Transactional Analysis In Psychotherapy, by Eric Berne, MD
This is an interesting book, if you find psychology interesting . Written by the same fellow who wrote the much less technical and much more popular book Games People Play, this book is a deeply technical look at the way in which the different ego states of people can be discovered and analyzed in multiple degrees. This book is not for everyone; it tends to attack the legitimacy of moralistic “parental” approaches and as a result misses an important spiritual dimension in mental health, and its language is extremely technical and probably requires at least some background in Freudian psychology to fully grasp, although the basic principles of transactional analsysis are simple enough that even below-average intelligence combined with an intuitive observation of others is good enough to understand the fundamentals of this book, making this a deeply interesting book to read because of the generally humane atttitude of its author. This author sounds like someone who would be a decent person to know and his approach to group and marital therapy remains highly influential, and there is much to appreciate here for those who are willing to wade through the book’s language.

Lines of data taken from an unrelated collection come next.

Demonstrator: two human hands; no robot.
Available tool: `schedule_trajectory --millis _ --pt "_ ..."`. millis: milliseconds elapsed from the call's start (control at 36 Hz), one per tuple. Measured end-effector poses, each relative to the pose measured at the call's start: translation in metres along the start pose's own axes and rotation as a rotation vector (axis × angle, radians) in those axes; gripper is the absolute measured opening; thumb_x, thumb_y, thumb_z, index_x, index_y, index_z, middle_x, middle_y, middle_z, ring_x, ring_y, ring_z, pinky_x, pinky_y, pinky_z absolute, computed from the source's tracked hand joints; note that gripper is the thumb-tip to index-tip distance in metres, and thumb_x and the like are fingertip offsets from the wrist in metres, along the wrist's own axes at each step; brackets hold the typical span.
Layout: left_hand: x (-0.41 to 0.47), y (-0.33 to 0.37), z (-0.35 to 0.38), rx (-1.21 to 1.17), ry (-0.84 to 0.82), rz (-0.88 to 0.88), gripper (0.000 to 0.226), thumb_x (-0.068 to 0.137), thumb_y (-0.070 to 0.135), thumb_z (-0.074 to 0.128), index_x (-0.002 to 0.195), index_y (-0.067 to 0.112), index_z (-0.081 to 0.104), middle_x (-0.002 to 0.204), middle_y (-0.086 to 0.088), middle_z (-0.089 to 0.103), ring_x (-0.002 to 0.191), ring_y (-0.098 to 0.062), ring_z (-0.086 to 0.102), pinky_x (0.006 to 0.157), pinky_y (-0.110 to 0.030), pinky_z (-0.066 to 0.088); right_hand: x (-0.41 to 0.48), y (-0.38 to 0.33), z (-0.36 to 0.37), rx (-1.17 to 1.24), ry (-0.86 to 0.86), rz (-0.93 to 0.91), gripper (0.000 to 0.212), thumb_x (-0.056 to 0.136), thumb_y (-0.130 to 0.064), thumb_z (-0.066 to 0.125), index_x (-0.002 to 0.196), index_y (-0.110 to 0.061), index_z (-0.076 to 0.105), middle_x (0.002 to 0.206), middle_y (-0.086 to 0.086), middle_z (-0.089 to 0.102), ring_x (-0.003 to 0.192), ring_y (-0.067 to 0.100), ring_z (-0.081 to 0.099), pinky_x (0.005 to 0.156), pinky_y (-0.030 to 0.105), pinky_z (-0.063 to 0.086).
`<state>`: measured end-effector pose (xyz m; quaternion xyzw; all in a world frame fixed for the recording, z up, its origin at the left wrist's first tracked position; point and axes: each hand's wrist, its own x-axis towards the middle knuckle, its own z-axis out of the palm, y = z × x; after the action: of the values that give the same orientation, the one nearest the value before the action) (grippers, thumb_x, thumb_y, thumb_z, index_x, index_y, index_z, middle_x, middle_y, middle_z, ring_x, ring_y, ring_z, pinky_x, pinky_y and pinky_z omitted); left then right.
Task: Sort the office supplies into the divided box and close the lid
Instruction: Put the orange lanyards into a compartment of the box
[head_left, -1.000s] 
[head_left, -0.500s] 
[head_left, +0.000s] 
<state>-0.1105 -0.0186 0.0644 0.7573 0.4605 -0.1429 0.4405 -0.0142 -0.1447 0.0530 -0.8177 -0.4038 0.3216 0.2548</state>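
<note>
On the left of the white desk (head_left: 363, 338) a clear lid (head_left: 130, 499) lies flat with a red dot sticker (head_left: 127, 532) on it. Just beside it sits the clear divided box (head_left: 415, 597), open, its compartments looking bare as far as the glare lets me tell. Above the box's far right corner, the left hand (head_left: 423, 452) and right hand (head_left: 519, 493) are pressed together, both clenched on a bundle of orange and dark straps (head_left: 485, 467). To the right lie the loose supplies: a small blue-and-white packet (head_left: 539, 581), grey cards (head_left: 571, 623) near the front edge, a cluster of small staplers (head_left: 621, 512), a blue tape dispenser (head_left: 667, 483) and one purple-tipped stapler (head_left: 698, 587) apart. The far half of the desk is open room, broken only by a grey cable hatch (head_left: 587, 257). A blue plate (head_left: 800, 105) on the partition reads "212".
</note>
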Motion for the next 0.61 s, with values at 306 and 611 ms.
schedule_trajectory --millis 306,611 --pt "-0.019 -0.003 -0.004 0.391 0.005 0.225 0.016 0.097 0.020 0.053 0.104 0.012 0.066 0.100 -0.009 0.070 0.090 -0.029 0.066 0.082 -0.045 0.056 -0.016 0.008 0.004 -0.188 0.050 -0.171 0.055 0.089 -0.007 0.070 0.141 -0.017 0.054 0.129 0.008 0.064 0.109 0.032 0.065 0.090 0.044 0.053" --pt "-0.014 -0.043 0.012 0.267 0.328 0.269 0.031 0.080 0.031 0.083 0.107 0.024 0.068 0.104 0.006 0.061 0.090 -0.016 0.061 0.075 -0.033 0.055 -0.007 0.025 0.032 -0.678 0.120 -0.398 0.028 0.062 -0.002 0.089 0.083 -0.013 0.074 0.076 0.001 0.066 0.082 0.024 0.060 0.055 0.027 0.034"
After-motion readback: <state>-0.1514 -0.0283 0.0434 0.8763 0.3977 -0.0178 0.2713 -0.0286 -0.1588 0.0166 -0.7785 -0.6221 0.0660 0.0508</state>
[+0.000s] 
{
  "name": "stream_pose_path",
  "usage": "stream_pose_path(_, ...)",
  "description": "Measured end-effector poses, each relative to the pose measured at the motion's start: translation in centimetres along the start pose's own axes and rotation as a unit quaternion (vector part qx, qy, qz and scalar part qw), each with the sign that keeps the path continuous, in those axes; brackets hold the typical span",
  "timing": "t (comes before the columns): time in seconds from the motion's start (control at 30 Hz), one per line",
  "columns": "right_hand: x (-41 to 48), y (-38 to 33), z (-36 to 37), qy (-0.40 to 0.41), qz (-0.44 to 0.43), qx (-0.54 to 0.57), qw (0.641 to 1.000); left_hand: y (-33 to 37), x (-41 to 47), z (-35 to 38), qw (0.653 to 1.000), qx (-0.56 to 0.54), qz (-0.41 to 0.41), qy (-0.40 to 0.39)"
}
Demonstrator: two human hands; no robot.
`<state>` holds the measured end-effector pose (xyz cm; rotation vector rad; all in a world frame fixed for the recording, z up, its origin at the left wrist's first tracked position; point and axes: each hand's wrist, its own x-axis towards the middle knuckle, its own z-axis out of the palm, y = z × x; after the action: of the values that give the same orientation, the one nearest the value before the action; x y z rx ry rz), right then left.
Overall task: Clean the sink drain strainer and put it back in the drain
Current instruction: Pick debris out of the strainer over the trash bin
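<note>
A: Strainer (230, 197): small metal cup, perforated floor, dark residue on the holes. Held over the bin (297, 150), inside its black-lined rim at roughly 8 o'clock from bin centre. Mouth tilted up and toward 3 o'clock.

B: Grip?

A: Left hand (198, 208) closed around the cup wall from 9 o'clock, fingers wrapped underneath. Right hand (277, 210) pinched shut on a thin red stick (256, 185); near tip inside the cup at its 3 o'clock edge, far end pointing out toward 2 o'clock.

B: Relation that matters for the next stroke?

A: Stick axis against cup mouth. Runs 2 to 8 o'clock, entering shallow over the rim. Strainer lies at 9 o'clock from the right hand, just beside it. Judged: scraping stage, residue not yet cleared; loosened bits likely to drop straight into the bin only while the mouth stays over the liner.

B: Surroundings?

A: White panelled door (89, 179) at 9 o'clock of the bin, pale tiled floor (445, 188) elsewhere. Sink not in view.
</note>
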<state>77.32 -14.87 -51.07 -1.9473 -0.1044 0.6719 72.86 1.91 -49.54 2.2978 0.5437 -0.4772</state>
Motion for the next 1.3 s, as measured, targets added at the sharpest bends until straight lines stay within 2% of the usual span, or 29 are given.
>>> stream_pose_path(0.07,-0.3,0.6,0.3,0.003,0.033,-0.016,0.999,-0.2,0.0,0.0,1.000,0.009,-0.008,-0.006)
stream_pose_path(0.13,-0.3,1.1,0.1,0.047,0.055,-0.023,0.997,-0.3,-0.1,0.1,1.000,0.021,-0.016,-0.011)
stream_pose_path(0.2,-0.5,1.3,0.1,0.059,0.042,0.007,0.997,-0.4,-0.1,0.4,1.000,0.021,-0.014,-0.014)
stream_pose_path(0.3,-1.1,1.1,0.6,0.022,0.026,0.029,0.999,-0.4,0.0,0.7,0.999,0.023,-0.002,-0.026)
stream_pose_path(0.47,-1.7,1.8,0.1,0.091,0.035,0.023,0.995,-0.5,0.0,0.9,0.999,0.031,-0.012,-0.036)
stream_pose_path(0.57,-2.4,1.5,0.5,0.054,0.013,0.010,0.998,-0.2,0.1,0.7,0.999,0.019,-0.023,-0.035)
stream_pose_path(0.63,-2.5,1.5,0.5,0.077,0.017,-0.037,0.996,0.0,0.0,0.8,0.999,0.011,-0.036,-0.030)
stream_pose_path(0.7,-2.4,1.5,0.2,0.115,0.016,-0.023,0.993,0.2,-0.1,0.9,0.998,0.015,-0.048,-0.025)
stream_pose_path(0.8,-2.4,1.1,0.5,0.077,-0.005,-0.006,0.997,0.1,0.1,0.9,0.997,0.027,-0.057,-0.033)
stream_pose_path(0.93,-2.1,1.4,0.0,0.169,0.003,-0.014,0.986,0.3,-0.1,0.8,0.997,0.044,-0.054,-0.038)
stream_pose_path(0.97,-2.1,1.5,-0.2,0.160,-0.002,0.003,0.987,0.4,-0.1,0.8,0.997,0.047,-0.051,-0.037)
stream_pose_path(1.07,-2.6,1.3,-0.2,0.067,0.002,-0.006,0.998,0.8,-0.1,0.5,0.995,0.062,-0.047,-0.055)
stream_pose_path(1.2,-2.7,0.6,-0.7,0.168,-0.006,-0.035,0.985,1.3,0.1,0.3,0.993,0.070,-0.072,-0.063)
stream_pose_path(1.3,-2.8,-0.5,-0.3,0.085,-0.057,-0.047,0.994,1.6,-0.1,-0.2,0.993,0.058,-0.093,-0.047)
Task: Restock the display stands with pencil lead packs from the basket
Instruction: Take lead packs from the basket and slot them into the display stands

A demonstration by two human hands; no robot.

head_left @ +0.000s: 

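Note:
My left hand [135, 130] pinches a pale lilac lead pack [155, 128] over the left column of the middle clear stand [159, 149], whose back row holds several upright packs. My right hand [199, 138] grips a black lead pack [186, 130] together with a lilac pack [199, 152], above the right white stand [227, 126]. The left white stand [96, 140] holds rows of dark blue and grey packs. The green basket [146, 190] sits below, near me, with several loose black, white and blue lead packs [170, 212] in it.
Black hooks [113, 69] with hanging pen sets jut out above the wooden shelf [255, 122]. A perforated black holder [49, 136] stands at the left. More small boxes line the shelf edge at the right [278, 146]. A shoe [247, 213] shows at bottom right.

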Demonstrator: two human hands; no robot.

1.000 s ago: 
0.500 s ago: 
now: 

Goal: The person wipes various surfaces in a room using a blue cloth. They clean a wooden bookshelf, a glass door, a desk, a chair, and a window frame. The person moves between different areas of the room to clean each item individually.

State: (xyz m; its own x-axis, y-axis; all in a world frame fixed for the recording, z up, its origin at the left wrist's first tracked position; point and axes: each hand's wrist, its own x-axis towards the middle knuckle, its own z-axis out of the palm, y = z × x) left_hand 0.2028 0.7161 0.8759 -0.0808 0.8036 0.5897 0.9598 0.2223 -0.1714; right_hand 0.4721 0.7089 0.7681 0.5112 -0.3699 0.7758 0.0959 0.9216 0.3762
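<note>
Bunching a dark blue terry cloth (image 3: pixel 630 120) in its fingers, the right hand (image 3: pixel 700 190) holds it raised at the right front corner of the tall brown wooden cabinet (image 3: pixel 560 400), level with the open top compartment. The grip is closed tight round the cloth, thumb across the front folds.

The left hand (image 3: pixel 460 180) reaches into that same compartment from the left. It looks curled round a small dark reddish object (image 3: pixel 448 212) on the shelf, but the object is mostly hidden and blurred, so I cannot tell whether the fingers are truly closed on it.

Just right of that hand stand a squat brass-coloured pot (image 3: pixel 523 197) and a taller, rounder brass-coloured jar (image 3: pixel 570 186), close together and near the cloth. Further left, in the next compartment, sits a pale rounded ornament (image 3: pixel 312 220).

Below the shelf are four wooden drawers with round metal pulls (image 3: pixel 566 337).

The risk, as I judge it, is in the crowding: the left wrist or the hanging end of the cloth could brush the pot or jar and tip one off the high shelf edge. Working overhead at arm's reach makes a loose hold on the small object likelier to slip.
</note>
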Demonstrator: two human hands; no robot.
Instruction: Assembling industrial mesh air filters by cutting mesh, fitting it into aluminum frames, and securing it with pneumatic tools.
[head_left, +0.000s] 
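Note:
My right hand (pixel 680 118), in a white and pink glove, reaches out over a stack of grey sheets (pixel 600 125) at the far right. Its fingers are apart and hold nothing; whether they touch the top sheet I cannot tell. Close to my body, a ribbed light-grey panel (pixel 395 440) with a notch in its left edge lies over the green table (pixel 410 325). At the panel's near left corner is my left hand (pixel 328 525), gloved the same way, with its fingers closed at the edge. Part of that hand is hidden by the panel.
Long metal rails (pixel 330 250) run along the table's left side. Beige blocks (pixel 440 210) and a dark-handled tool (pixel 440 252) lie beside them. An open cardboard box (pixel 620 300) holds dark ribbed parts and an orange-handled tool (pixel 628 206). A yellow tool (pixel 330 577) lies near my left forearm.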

This book is divided into four parts with an appendix at the end that provides a case study of an interrupted but largely successful and complicated example of the author’s therapeutic approach. After a short introduction (1), the first part of the book looks at the psychiatry of the individual and basic structural analysis of the self, looking at the structure of personality (2), the function of personalities within the person (3), various pathologies that result over the course of life (4), the beginnings of those problems (5), the symptoms that tend to accompany mental health problems (6) and the diagnosis of these issues (7). The second part of the book examines the subject of social psychology and transactional analysis, where the author talks about the stresses of social intercourse (8), the analysis of transactions within a given interaction (9), an analysis of games (10), the subject of the author’s more popular book, an analysis of the scripts people use to reduce stress (11), and an analysis of the relationships people find themselves in (12). The third part of the book gives a look at the author’s approach to psychotherapy, with a discussion of the therapy of functional psychoses (13), the therapy of neuroses (14), and a lengthy discussion (filled with interesting transcripts) of group therapy (15). The fourth and final part of the book contains more advanced and difficult material like a look at the finer and more complicated structure of the personality (16), advanced structural analysis (17), the therapy of marriages with the avoidance of triangulation (18), regression analysis (19), and some closing theoretical and technical considerations to the author’s approach (20).
This book is an odd book but a good one. On the one hand it has an immensely dense technical apparatus springing from the author’s background in psychology that will be alienating to many readers who will have to look up quite a few words here even if their basic gist is straightforward enough. Yet on the other hand the book is written with obvious compassion and a clear understanding that it is not intellectual ability but rather strength of character, sheer tenacity and integrity, and compassion and understanding of one’s self and others that is the biggest hindrance between people and psychological health. This book is written by an essentially honest man for others who believe that being honest about ourselves and honest in our dealings with others is the only way that we can move beyond games to genuine intimacy and friendship with other people. If that honesty can be difficult to find, this book reminds us that the costs of dishonest dealings with others in order to avoid uncomfortable realities can have a heavy personal cost.